The music got turned up, conversations began to take root, everyone struck a pose: Ms. Wall-Eyed and Lady Bucktooth over by Mona’s bookshelf talking about female poets and “lesbian tendencies”; Kid Nose-Ring and Mr. Green Hair in some heated debate about “Post-Modern Deconstructionism”; Mona fawning over James who kept stuffing his mouth.  And Harold – Harold just standing there, silent.           

When the doorbell rang for the third time, and he went dutifully to open it.  It was a relief to actually do something. 

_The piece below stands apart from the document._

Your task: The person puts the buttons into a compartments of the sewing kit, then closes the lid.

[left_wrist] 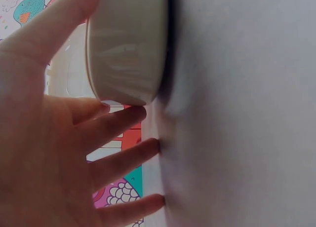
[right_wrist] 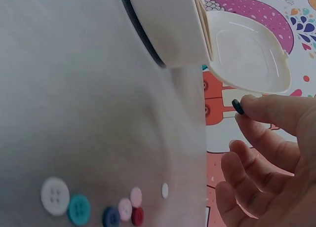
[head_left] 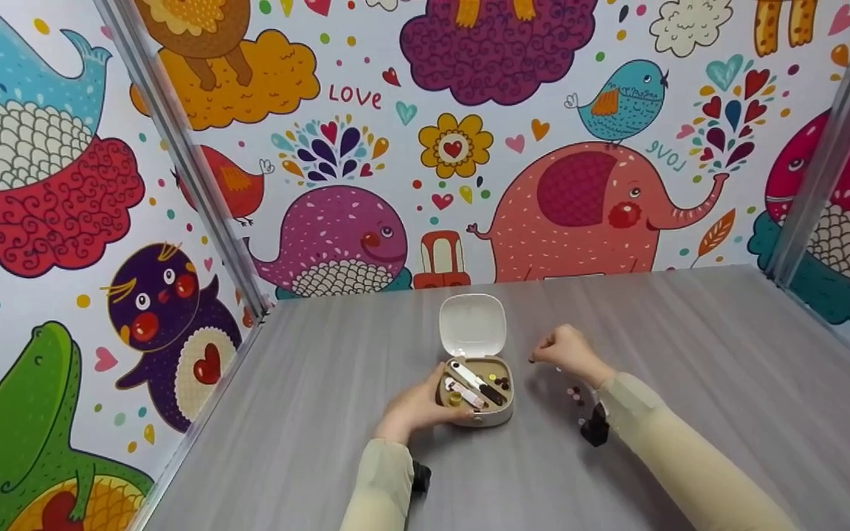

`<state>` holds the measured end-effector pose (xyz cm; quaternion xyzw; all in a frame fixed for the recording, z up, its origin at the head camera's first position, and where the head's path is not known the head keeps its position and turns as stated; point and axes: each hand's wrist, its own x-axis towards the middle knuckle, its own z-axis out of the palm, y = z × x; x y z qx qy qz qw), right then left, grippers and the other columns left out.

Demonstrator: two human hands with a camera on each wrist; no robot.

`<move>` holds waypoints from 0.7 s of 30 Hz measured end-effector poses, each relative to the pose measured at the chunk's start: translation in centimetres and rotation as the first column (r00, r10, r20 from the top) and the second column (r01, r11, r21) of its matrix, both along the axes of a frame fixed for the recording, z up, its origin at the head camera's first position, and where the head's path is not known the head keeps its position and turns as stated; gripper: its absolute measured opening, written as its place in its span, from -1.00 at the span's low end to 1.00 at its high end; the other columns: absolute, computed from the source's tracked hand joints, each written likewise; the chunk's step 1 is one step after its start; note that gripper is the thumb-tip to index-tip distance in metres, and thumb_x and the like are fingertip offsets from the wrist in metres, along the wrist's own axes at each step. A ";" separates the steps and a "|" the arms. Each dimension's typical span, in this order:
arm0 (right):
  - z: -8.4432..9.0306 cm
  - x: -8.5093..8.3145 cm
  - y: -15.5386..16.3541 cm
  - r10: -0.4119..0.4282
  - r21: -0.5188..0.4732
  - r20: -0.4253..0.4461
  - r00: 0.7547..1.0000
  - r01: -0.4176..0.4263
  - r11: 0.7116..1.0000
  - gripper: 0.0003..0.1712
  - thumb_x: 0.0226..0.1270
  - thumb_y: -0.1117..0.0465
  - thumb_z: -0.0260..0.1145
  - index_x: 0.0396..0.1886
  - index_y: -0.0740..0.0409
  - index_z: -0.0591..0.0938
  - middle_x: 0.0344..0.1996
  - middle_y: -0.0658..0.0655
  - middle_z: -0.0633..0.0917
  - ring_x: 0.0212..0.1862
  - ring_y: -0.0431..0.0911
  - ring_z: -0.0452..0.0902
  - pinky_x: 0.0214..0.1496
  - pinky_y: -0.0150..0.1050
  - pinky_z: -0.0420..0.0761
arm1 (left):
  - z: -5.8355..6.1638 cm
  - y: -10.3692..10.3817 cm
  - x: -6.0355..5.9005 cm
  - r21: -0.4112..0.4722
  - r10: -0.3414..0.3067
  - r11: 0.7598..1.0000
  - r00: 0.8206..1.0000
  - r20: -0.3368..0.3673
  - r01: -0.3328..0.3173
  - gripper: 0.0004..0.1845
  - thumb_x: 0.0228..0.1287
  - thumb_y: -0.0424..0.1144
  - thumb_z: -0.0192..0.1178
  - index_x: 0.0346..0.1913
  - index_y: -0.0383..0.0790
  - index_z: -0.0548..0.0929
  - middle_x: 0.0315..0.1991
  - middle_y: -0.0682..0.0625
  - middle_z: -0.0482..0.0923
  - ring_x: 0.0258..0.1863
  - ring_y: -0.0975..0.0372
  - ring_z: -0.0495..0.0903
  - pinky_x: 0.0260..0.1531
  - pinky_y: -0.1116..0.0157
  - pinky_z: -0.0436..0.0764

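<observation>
Right hand (head_left: 569,354) raised just above the table (head_left: 690,346), right of the box; fingers curled, thumb and forefinger pinching a small dark button (right_wrist: 238,106). Wrist view shows the button at the fingertips, level with the open lid (right_wrist: 247,54), not touching it.

Left hand (head_left: 417,409) against the box (head_left: 478,391) on its left side. Thumb along the upper wall, fingers spread and nearly straight, tips reaching the table beside the base; a loose brace, not a full grip.

Box: small, cream, rounded, standing on the table near the middle. Lid hinged back, upright, on the far side. Inside: a white-and-black tool laid diagonally, a pink-and-white item beside it, a few small yellow and dark bits; details too small to tell.

Loose buttons (right_wrist: 94,207) lie on the table below the right wrist, right of the box: white, teal, blue, pink, red, close together, some touching. One small white one sits just apart.

Cartoon-animal wall panels (head_left: 572,199) behind and at both sides.
</observation>
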<state>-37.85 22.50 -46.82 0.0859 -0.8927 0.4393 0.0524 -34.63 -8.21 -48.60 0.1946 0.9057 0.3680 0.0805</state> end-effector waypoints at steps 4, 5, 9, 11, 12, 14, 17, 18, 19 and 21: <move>-0.3 0.1 -0.6 0.009 -0.005 -0.014 1.000 -0.009 1.000 -0.89 0.08 0.37 0.46 -0.53 0.38 0.82 -0.57 0.22 0.79 -0.59 -0.30 0.37 -0.52 -0.44 0.31 | 0.0 0.0 0.0 0.001 -0.004 1.000 1.000 0.004 0.004 0.24 0.17 0.06 0.63 0.73 -0.43 0.15 0.57 -0.48 0.38 0.43 -0.38 0.52 0.42 -0.28 0.51; -0.3 0.1 -0.7 0.010 -0.005 -0.014 1.000 -0.010 1.000 -0.89 0.08 0.38 0.46 -0.53 0.37 0.83 -0.55 0.25 0.80 -0.59 -0.30 0.38 -0.52 -0.44 0.32 | -0.1 0.0 0.0 0.007 -0.006 1.000 1.000 0.006 0.006 0.24 0.17 0.05 0.63 0.73 -0.43 0.15 0.57 -0.48 0.37 0.43 -0.38 0.52 0.42 -0.28 0.51; -0.4 0.0 -1.2 0.029 -0.002 -0.014 0.999 -0.029 1.000 -0.88 0.11 0.37 0.47 -0.48 0.39 0.84 -0.48 0.34 0.82 -0.59 -0.31 0.39 -0.51 -0.46 0.33 | 0.0 -0.1 -0.2 0.028 -0.009 1.000 1.000 0.015 0.008 0.26 0.15 0.05 0.63 0.73 -0.43 0.13 0.56 -0.48 0.37 0.43 -0.37 0.52 0.43 -0.28 0.50; -0.3 0.0 -1.4 0.038 -0.003 -0.008 0.999 -0.038 0.999 -0.88 0.12 0.37 0.47 -0.46 0.40 0.85 -0.45 0.35 0.83 -0.58 -0.30 0.40 -0.51 -0.46 0.35 | -0.1 -0.1 -0.2 0.028 -0.014 1.000 1.000 0.012 0.014 0.25 0.16 0.05 0.63 0.73 -0.44 0.14 0.57 -0.48 0.37 0.44 -0.36 0.52 0.43 -0.27 0.51; -0.2 0.0 -1.6 0.040 -0.004 -0.004 0.999 -0.040 0.999 -0.88 0.13 0.38 0.47 -0.45 0.40 0.85 -0.44 0.35 0.84 -0.57 -0.30 0.41 -0.50 -0.46 0.37 | -0.1 -0.1 -0.3 0.027 -0.017 1.000 1.000 0.011 0.016 0.25 0.17 0.05 0.62 0.73 -0.44 0.14 0.58 -0.48 0.36 0.44 -0.36 0.52 0.43 -0.26 0.51; -0.2 0.0 -1.8 0.042 -0.006 0.001 0.999 -0.042 0.999 -0.88 0.14 0.38 0.48 -0.44 0.40 0.85 -0.45 0.32 0.84 -0.55 -0.29 0.45 -0.49 -0.45 0.41 | -0.1 -0.1 -0.3 0.025 -0.020 0.999 1.000 0.006 0.020 0.23 0.18 0.04 0.62 0.73 -0.45 0.15 0.59 -0.48 0.34 0.44 -0.36 0.51 0.44 -0.25 0.51; -0.2 0.0 -2.2 0.036 -0.007 0.001 0.999 -0.036 0.999 -0.89 0.13 0.37 0.51 -0.46 0.39 0.84 -0.50 0.21 0.83 -0.52 -0.27 0.47 -0.45 -0.44 0.45 | -0.2 -0.1 -0.2 0.023 -0.021 1.000 1.000 0.002 0.021 0.22 0.19 0.03 0.62 0.72 -0.46 0.16 0.59 -0.48 0.33 0.45 -0.35 0.51 0.43 -0.24 0.51; -0.2 0.0 -2.3 0.036 -0.002 -0.008 0.999 -0.036 0.999 -0.89 0.12 0.36 0.52 -0.46 0.39 0.84 -0.52 0.16 0.82 -0.51 -0.27 0.48 -0.44 -0.44 0.46 | -0.2 -0.1 -0.2 0.025 -0.018 1.000 1.000 0.006 0.018 0.22 0.19 0.03 0.62 0.72 -0.46 0.16 0.59 -0.48 0.34 0.44 -0.35 0.52 0.43 -0.24 0.52; -0.2 0.0 -2.5 0.034 0.001 -0.012 0.999 -0.034 0.999 -0.88 0.11 0.35 0.53 -0.47 0.38 0.84 -0.53 0.12 0.82 -0.51 -0.27 0.47 -0.44 -0.43 0.46 | -0.2 -0.1 -0.2 0.026 -0.014 1.000 1.000 0.009 0.014 0.23 0.18 0.04 0.63 0.72 -0.46 0.16 0.58 -0.47 0.35 0.44 -0.34 0.52 0.43 -0.24 0.52; -0.3 -0.1 -2.7 0.033 0.006 -0.017 0.999 -0.033 0.999 -0.88 0.09 0.34 0.53 -0.49 0.37 0.84 -0.56 0.08 0.80 -0.52 -0.27 0.46 -0.45 -0.43 0.43 | -0.3 -0.1 -0.1 0.027 -0.013 1.000 1.000 0.011 0.013 0.24 0.17 0.05 0.63 0.72 -0.47 0.16 0.56 -0.47 0.38 0.43 -0.32 0.54 0.42 -0.23 0.53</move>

Standing outside was a man, maybe 50-ish, wearing black jeans, a black shirt and dark, wrap-around shades.  The man’s hair was also black. And outside the sky was pitch-black. The man was holding a bag from McDonald’s, splotched with grease stains.  Harold could smell a burger and fries.  This, surmised Harold, had to be the professor. 

“Um, hi…,” said Harold, “You, uh, must be the professor?” 

There was a long pause as the world stood still and the night sky drifted past and Harold found himself gripping the doorknob tighter, trying to anchor himself. There was an undertow of menace about the man, of homicidal tendencies kept barely in check and when he finally spoke – it came out just the way Harold thought it would -- quiet and calm, but full of rage: 

“I’ve no time for your impertinence.” 

Oh yeah, thought Harold, you’re definitely the professor. 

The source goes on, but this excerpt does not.